Using infective mosquitoes to challenge monkeys with Plasmodium knowlesi in malaria vaccine studies

Abstract

Background: When rhesus monkeys (Macaca mulatta) are used to test malaria vaccines, animals are often challenged by the intravenous injection of sporozoites. However, natural exposure to malaria comes via mosquito bite, and antibodies can neutralize sporozoites as they traverse the skin. Thus, intravenous injection may not fairly assess humoral immunity from anti-sporozoite malaria vaccines. To better assess malaria vaccines in rhesus, a method to challenge large numbers of monkeys by mosquito bite was developed.

Methods: Several species and strains of mosquitoes were tested for their ability to produce Plasmodium knowlesi sporozoites. Donor monkey parasitaemia effects on oocyst and sporozoite numbers and mosquito mortality were documented. Methylparaben added to mosquito feed was tested to improve mosquito survival. To determine the number of bites needed to infect a monkey, animals were exposed to various numbers of P. knowlesi-infected mosquitoes. Finally, P. knowlesi-infected mosquitoes were used to challenge 17 monkeys in a malaria vaccine trial, and the effect of number of infectious bites on monkey parasitaemia was documented.
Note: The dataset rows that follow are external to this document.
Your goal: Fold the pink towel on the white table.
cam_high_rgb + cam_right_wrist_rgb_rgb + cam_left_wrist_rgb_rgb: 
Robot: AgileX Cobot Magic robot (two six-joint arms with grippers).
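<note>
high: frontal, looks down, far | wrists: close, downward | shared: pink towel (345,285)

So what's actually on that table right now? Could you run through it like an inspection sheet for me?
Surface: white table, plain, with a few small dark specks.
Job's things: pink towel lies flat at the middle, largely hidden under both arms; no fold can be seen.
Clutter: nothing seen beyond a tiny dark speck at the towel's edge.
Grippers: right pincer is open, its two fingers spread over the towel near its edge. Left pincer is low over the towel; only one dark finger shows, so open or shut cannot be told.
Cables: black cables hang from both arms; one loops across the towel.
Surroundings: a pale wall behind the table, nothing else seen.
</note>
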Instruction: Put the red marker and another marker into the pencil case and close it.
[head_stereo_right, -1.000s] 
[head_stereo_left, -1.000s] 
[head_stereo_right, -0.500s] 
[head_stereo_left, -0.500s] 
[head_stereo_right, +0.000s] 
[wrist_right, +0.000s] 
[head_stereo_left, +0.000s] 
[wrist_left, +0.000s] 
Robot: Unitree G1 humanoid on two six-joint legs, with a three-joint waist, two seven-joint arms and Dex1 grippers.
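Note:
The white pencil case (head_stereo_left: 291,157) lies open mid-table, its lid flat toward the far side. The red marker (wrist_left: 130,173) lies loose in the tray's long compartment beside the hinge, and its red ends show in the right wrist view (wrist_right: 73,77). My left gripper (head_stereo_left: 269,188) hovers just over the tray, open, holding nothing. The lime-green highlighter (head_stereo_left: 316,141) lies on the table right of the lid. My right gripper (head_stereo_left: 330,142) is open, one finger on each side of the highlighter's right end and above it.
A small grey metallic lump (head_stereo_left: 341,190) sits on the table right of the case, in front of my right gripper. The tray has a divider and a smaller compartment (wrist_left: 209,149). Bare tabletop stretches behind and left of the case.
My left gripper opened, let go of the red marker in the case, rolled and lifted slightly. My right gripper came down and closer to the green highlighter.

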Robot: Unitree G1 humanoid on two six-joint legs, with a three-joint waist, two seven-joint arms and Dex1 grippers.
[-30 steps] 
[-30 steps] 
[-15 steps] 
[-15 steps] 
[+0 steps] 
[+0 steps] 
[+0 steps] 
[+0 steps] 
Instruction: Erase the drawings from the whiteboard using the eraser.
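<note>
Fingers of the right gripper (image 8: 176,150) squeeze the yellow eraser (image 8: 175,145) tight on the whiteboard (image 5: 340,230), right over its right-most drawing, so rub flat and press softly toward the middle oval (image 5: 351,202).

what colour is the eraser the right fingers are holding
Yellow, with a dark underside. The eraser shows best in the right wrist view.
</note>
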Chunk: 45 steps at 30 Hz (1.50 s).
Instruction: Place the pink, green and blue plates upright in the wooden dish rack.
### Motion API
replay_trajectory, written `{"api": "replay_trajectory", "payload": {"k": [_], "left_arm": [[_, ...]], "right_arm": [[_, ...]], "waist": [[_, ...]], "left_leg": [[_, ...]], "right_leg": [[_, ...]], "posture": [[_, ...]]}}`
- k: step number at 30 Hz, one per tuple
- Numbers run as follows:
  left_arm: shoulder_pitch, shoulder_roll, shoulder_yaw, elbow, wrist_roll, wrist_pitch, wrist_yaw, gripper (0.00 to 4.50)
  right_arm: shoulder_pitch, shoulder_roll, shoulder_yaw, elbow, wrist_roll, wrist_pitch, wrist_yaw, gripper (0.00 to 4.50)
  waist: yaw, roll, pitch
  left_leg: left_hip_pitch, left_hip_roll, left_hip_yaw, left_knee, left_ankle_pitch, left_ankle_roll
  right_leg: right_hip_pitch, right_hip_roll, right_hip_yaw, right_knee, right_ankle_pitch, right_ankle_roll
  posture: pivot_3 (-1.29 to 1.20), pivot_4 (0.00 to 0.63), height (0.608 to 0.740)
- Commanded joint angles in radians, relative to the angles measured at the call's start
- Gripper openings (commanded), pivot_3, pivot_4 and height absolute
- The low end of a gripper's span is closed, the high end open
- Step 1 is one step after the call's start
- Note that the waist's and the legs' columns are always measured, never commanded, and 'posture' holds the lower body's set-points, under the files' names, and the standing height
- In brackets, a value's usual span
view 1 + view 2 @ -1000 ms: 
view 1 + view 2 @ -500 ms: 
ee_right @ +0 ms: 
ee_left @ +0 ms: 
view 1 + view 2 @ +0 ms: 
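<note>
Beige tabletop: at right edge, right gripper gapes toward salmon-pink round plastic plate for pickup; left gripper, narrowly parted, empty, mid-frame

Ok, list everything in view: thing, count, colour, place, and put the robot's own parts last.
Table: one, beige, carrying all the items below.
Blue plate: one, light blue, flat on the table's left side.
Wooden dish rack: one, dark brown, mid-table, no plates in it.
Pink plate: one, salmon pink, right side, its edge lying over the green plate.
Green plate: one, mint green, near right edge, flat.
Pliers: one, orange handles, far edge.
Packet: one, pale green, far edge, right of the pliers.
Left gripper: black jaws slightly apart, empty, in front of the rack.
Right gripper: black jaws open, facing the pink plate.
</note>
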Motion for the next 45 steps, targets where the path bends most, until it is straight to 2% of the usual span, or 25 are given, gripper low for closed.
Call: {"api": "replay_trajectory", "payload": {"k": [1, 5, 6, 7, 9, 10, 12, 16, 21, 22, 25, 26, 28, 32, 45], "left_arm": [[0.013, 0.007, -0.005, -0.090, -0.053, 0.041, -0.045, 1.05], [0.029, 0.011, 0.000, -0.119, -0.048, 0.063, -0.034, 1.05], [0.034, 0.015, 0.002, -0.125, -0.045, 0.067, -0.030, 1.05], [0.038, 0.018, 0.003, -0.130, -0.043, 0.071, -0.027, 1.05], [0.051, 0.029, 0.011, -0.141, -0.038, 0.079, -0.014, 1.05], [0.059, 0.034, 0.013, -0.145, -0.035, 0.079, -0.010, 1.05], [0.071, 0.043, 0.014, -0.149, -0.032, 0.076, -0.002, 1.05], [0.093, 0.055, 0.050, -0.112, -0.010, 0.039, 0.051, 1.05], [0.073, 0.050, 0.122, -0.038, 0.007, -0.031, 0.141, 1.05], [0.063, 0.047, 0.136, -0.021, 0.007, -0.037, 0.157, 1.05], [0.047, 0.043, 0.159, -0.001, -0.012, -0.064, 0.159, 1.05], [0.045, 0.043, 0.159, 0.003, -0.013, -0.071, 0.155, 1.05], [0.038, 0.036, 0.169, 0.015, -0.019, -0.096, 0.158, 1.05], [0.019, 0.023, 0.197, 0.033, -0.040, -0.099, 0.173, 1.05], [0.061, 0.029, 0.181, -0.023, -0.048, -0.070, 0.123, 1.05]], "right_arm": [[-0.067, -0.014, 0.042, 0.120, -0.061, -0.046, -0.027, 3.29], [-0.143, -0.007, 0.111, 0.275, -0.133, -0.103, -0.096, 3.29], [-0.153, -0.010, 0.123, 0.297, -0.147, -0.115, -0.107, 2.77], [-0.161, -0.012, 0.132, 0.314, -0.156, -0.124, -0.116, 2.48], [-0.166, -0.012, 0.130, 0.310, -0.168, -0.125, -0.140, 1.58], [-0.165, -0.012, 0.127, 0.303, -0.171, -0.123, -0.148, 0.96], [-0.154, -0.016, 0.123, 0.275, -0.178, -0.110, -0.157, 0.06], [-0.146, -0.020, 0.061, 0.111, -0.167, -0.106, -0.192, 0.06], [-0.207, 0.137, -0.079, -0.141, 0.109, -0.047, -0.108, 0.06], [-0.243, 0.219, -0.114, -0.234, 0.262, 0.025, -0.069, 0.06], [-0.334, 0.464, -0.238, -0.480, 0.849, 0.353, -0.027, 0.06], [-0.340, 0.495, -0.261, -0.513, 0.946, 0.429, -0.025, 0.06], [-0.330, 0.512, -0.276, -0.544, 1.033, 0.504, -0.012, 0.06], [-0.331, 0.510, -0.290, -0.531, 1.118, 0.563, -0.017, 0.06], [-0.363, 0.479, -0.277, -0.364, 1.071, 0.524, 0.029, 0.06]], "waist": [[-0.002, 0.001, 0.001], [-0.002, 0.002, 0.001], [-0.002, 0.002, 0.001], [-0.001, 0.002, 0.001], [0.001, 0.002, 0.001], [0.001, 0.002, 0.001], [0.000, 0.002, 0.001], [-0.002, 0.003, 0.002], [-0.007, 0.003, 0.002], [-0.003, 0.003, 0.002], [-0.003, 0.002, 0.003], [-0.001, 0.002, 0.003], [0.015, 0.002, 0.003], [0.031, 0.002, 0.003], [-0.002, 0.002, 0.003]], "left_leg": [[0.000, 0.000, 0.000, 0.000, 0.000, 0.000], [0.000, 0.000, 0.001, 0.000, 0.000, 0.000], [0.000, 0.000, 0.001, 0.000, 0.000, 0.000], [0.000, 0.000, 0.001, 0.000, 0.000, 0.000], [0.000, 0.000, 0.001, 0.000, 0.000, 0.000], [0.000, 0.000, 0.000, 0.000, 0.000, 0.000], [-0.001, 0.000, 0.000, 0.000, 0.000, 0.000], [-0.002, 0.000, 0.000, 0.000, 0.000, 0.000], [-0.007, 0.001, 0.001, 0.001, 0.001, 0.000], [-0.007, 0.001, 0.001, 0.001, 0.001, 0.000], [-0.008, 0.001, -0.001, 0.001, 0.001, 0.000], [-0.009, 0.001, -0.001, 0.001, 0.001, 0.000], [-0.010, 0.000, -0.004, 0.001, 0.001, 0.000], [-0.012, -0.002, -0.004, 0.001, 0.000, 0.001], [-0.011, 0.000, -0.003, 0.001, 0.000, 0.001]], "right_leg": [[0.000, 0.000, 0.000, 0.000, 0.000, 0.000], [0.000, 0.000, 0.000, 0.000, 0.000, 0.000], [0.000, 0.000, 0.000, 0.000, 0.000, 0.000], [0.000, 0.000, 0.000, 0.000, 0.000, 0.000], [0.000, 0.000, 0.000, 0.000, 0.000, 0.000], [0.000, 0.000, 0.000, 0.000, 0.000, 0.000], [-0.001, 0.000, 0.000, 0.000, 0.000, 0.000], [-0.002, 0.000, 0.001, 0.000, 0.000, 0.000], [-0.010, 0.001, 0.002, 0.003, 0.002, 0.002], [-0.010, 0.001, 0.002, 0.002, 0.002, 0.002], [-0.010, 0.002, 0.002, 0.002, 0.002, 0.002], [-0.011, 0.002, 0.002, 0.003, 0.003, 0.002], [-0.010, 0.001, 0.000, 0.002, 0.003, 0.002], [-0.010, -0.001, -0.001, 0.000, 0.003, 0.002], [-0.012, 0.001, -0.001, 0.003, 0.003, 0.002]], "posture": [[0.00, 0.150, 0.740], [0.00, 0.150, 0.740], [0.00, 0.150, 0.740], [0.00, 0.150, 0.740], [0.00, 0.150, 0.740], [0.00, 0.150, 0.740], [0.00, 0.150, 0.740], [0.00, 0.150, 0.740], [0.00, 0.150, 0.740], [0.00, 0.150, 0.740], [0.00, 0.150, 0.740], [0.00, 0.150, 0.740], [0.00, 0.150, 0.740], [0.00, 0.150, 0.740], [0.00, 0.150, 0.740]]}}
Results: Anopheles dirus, Anopheles crascens, and Anopheles dirus X (a cross between the two species) produced large numbers of P. knowlesi sporozoites. Mosquito survival to day 14, when sporozoites fill the salivary glands, averaged only 32% when donor monkeys had a parasitaemia above 2%. However, when donor monkey parasitaemia was below 2%, mosquitoes survived twice as well and contained ample sporozoites in their salivary glands. Adding methylparaben to sugar solutions did not improve survival of infected mosquitoes. Plasmodium knowlesi was very infectious, with all monkeys developing blood stage infections if one or more infected mosquitoes successfully fed. There was also a dose-response, with monkeys that received higher numbers of infected mosquito bites developing malaria sooner.

Conclusions: Anopheles dirus, An. crascens and a cross between these two species all were excellent vectors for P. knowlesi. High donor monkey parasitaemia was associated with poor mosquito survival. A single infected mosquito bite is likely sufficient to infect a monkey with P. knowlesi. It is possible to efficiently challenge large groups of monkeys by mosquito bite, which will be useful for P. knowlesi vaccine studies.

Figure 1

Survival of heavily and lightly infected mosquitoes.Anopheles dirus mosquitoes were put into several pint containers and allowed to feed on a P. knowlesi infected monkey on consecutive nights, and survival to day 15 was monitored. For each group between 140 and 160 mosquitoes were fed. Figure 1A shows the fraction of mosquitoes surviving from the first night feeds, either on an uninfected monkey or a P. knowlesi-infected monkey (parasitaemia of 0.2%). Figure 1B shows survival of mosquitoes fed on the same two monkeys one day later, when the parasitaemia in the P. knowlesi-infected monkey was 2.6%. Because there was a strong day effect (logrank tests showed significant differences between control groups by day), we used a Cox frailty model using only parasitaemia level of the donor monkey, and with a separate frailty parameter for the four groups. There was a significant difference between the 2.6% group and the combined controls (p = 0.038), but no significant difference between the 2.6% group and the 0.2% group (p = 0.18).

Figure 2

Effect of number of infected mosquitoes feeding on day parasites detected in blood. Thirty monkeys were infected with P. knowlesi by the bite of from 1 to 10 mosquitoes which had sporozoites in the salivary glands and had ingested blood. The day on which the first P. knowlesi parasites were found in the blood is plotted against the number of infectious bites. Increasing numbers of bites lead to earlier detection of parasites in the blood. Cox regression analysis shows the number of infected mosquito bites increased the hazard of parasites appearing in the blood (p = 0.01).